Gesellschaft

Der Realpolitik das Wort

Antje Vollmer, die inzwischen 79-jährige Theologin, Publizistin und Autorin, war einst ein geistreiches Glanzlicht der Grünen in Deutschland. Von 1983 bis 1985, von 1987 bis 1990 und von 1994 bis 2005 war sie meinungsstark und charakterfest für die Grünen Mitglied des Bundestages. Dort seit November 1994 die erste Grüne im Amt der Vizepräsidentin des Deutschen Bundestages. Eine stille und nachdenkliche Frau mit zerbrechlicher Stimme und einem heraustragenden Intellekt, die den Schwergewichten und Machos ihrer Partei, ob nun Fischer, Cohn-Bendit, Schlauch oder Trittin und vielen anderen, jederzeit das Wasser reichen konnte. Gefährlich wurde Vollmer den Herren nicht, sie hatte keinerlei Ehrgeiz in Sachen Postenjagd. So ertrug man (Mann) ihren intelligenten Widerspruch duldsam. Ethik und Moral dienten ihr nicht zur Schaumschlägerei, darin der große Unterschied zu heutigen Grünen, sondern als Kompass für Politik. In einem beachtlich durchdachten Gastbeitrag, wie bei Vollmer Wortmeldungen üblich, in der Berliner Zeitung vom 14.7.2022, unter dem Titel „Zweifel an der Sanktionspolitik gegen Russland: Wo sind die Realos geblieben?“, redet sie der Realpolitik das Wort und besticht durch eine messerscharfe Analyse. Der Beitrag ist online vollumfänglich auf den Seiten der Berliner Zeitung zu finden und nicht hinter eine Bezahlschranke der Vergessenheit anheimgegeben. Lesen lohnt! Hier ein Auszug:

Wenn dieser Krieg eines fernen Tages zu Ende sein wird, werden wir vermutlich Jahrzehnte über die Frage seiner Anlässe, seiner Alleinschuld und seiner Ursachen diskutieren und darüber, ob er wirklich eine „Zeitenwende“ war oder nur ein weiterer Krieg in der Reihe von Weltkatastrophen, die alle aus der Unfähigkeit der großen Mächte entspringen, eine multipolare Welt zu begründen, die wirklich getragen wird von den Friedensregeln der UNO, von gegenseitigem Respekt vor unterschiedlichen Traditionen und kulturellen Gesellschaftsvorstellungen. Heute aber können wir bereits sehen, dass zwei Dinge erheblich zur Verschärfung des Konfliktes beigetragen haben.

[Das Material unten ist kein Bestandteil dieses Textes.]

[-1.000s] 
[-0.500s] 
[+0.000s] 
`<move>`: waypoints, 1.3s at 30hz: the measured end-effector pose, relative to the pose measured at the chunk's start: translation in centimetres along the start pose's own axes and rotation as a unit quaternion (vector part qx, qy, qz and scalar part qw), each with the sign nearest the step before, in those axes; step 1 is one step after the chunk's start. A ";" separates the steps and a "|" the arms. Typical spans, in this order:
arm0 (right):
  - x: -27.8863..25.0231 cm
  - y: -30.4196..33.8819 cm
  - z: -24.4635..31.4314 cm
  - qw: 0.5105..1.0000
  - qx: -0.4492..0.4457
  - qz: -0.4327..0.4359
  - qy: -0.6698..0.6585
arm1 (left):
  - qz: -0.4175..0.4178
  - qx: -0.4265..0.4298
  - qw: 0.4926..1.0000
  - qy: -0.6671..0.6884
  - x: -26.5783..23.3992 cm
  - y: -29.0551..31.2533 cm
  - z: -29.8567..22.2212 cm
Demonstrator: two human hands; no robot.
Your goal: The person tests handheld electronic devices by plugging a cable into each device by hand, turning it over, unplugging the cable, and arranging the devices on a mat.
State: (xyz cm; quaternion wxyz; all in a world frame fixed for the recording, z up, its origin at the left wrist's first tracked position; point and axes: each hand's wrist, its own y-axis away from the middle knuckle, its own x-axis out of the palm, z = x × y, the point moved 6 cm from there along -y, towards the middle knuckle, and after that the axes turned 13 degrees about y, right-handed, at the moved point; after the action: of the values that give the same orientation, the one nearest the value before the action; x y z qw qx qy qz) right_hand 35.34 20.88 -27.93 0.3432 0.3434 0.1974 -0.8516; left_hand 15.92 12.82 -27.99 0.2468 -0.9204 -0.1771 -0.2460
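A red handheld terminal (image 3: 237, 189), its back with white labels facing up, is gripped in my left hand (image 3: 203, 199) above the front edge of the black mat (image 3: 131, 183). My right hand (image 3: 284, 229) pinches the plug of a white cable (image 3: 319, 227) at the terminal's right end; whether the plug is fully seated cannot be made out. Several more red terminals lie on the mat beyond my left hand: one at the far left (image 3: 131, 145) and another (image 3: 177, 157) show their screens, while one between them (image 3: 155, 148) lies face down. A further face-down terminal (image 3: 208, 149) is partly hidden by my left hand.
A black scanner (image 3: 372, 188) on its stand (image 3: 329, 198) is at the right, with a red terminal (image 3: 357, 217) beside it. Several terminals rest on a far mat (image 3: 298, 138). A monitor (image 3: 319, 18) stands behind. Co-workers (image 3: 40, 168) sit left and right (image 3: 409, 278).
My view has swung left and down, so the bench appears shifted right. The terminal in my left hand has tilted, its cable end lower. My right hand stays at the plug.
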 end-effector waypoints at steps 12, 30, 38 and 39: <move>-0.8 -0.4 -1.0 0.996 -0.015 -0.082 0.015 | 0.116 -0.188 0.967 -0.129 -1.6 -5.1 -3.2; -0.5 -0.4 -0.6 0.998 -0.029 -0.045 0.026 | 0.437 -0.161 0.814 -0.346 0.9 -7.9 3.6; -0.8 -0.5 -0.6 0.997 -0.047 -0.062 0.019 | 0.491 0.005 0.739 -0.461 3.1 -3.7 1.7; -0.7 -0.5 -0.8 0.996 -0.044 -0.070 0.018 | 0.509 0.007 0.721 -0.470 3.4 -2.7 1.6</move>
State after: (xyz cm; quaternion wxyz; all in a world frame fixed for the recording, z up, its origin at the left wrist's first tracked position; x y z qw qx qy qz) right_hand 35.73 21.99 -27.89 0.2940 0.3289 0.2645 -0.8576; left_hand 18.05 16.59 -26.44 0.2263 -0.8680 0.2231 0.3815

Die irrige Ansicht, der Westen sei als „Sieger“ aus der Zeit des Kalten Krieges hervorgegangen und nunmehr seien seine Regeln und Werte das heimliche Sehnsuchtsziel aller Völker der Welt. Dazu muss man nur einmal das Interview ansehen, das ein Greenhorn von ZDF-Journalist mit der wunderbar souveränen südafrikanischen Außenministerin Naledi Pandor während des G-7-Treffens auf Schloss Elmau gehalten hat (27.6.22). Das war zum Fremdschämen peinlich – und zugleich ein definitiver Beleg, dass eine bestimmte moralische Erpressung bei vielen Staaten der Welt, die alle ihre schmerzhaften Erfahrungen mit dieser westlichen Weltüberlegenheit haben, nicht mehr verfängt.

Das inzwischen aus jedem Maß geratene Sanktionssystem, mit dem man das Einhalten der einmal selbst postulierten Regeln weltweit durchzusetzen versucht. Diese Form der politischen schwarzen Pädagogik kommt allmählich an die Grenzen ihrer Wirksamkeit, und genau das scheint ein Grund für die ständige Warnung zu sein, hier dürfe doch ja keiner aus der Reihe tanzen oder gar zu zweifeln beginnen.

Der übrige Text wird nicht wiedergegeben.